Brenda Phiri Entertainment Reporter
Music legend Oliver Mtukudzi and his Black Spirits band pulled a shocker over the weekend when they arrived at their Misty’s show over two hours late. The show that had been slated for 8pm saw the band only hitting the stage after 10pm.
This was despite that all the 18 tables in the small venue had been filled by 8pm. Surprisingly, an upcoming band, African Destiny, took to the stage and spent what seemed like the longest two hours ever.
“Which band is this now? I paid my money to see Tuku (Mtukudzi) perform and now this?” said an agitated patron. Without explanation or apology, Tuku eventually broke into song after his four-member band finished setting up in the full glare of the audience.
However, the band made it up by putting up a splendid two-hour performance. Just like single malt whisky, Tuku’s artistry was consistent and fine. While the show was up to scratch it was disappointing that there seemed to be no regard for the fans’ lost time considering the pricey $25 cover charge. It was higher than the Harare International Festival of Arts’ closing act by Salif Keita. It was also 110 percent more than what the club normally charges, but well people gladly pay to see the legend in action.
“Oh, we were coming from a private function in Gweru, simple as that.

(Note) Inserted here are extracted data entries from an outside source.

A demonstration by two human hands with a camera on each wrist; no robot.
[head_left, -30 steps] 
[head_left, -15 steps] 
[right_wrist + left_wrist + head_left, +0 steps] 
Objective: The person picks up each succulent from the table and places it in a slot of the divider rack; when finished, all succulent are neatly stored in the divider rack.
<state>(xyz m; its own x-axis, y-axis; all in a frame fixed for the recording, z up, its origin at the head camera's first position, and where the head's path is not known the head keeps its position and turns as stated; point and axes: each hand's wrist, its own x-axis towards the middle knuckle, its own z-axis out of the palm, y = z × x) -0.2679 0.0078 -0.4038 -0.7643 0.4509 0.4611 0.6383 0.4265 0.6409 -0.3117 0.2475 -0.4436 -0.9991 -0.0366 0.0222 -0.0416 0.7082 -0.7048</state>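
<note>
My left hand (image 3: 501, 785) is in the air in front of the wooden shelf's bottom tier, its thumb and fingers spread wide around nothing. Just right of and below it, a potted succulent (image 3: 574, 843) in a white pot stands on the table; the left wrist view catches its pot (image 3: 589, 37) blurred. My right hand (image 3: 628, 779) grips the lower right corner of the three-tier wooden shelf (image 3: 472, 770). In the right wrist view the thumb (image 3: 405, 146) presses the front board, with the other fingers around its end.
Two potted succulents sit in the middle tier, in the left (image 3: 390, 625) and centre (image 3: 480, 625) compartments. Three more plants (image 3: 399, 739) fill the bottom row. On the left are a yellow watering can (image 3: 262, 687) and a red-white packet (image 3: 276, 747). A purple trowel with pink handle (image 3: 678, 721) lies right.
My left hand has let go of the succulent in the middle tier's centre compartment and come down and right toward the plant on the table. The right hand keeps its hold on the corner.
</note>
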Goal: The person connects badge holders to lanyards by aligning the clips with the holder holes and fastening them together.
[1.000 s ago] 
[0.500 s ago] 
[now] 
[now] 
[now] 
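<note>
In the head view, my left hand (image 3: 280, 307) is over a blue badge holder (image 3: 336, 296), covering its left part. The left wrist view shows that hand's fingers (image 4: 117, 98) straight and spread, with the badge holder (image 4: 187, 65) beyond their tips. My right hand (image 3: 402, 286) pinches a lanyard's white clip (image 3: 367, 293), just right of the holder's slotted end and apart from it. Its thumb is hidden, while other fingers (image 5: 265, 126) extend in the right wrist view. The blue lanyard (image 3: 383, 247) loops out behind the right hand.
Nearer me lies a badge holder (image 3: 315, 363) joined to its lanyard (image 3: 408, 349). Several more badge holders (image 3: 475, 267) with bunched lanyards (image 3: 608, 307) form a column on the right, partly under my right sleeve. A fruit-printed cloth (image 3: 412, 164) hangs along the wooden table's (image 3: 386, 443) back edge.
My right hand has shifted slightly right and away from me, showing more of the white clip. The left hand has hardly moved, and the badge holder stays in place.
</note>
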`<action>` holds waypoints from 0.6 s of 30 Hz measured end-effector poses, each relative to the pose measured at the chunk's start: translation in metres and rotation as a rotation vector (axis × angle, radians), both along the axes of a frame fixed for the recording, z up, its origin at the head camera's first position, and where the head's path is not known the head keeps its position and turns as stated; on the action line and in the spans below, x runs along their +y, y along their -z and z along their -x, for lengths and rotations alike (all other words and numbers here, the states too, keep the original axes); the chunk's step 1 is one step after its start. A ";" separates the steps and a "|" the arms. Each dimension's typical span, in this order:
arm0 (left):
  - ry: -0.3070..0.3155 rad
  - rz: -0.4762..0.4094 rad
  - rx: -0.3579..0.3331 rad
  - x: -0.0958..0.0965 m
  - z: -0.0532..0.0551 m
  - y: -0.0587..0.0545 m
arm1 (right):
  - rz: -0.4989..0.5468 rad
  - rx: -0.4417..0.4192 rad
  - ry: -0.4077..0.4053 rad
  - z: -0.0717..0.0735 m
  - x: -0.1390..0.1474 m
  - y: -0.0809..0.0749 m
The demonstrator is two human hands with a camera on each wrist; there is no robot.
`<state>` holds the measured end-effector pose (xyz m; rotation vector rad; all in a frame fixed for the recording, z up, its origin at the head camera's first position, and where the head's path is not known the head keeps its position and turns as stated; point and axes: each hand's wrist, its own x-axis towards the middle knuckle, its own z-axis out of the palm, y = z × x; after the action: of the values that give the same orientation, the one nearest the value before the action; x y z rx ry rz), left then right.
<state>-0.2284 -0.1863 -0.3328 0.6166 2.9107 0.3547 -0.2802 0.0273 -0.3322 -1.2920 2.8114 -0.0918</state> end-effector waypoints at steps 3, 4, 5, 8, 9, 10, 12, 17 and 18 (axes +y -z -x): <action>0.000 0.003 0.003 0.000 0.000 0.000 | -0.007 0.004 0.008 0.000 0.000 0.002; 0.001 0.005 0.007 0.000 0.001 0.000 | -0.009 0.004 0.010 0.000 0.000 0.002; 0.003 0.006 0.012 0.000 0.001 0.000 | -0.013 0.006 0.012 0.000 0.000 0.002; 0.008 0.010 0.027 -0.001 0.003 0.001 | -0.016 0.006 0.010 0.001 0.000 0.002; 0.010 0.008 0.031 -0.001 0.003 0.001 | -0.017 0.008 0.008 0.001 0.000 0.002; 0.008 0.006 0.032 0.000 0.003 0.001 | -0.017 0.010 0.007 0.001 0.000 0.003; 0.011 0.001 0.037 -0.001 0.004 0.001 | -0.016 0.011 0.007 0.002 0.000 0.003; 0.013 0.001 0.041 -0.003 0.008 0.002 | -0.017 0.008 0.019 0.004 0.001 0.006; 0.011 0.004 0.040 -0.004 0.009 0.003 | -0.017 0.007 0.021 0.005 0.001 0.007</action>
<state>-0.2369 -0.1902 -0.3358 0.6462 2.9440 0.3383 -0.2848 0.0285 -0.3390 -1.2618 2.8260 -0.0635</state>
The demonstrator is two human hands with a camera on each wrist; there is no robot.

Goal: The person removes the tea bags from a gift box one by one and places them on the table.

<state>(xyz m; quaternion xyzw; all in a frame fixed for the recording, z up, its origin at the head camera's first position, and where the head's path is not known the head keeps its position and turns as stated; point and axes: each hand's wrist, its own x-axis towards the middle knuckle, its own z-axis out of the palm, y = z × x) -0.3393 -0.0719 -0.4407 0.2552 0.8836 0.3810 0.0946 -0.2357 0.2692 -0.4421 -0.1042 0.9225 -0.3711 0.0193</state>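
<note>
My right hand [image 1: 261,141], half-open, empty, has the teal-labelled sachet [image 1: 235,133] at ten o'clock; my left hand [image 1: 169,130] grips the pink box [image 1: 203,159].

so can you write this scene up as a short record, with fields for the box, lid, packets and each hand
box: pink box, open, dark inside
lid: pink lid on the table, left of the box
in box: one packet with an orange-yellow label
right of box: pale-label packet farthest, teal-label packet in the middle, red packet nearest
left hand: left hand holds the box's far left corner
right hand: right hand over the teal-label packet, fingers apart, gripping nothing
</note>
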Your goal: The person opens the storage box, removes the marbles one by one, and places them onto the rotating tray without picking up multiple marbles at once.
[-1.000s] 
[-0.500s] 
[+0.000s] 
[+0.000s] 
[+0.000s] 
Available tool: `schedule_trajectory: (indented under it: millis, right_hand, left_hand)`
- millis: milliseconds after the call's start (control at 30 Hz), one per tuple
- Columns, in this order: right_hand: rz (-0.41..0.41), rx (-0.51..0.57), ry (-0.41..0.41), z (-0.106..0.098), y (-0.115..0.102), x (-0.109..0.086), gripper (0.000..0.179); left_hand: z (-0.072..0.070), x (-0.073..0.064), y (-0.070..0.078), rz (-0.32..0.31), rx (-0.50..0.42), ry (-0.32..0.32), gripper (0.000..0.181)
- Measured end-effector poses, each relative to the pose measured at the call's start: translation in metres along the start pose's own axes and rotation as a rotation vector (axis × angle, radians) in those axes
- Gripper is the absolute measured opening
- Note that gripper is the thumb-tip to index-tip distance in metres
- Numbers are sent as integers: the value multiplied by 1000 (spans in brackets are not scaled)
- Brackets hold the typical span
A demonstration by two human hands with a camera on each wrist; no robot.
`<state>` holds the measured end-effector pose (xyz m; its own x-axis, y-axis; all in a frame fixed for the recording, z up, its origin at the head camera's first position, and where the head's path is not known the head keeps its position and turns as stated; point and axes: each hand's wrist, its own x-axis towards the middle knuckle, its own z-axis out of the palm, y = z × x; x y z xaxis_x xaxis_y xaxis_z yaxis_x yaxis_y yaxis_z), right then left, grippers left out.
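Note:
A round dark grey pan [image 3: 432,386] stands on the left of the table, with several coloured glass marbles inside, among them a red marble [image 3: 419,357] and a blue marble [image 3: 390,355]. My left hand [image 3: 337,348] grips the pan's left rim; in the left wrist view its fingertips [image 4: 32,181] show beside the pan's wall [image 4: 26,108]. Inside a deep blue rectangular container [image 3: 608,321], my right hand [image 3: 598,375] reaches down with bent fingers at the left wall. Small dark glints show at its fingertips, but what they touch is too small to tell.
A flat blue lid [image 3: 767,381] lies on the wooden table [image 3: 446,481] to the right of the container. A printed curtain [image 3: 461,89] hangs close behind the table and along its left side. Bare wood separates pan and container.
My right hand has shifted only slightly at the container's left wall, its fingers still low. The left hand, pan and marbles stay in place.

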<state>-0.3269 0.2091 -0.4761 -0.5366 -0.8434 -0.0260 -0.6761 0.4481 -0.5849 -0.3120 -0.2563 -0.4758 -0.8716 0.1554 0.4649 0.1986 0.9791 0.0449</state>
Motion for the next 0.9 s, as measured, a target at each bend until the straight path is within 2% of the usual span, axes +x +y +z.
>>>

Usually we go on stage at around 11pm,” said band manager and drummer Sam Mataure.
The manager’s response was clear they saw nothing wrong with making the audience wait for more than two hours for their act. Rather, the cheerful chap indicated that fans usually wait for longer.
“Promoters are in the habit of writing whichever times that suit them. At times our shows are said to start as early as 7.30pm but we always perform (around 11). That is why we encourage that there be a supporting band as was the case at Misty’s,” he said.
Contrary to what Mataure said, the band does stick to stipulated schedules when performing outside the country. This reporter actually missed their Cape Town show in December last year after arriving at the venue an hour late.
Sadly, The Misty’s incident is nothing new in the local arts sector. Attending most live shows is an experience but some fans can attest that it has always been a great source of frustration. Save for Hifa performances, one needs to bring along some patience when attending some shows as artistes are notorious for keeping fans waiting. Others do not even show up at times! Could it be that there is indeed no hurry in Africa?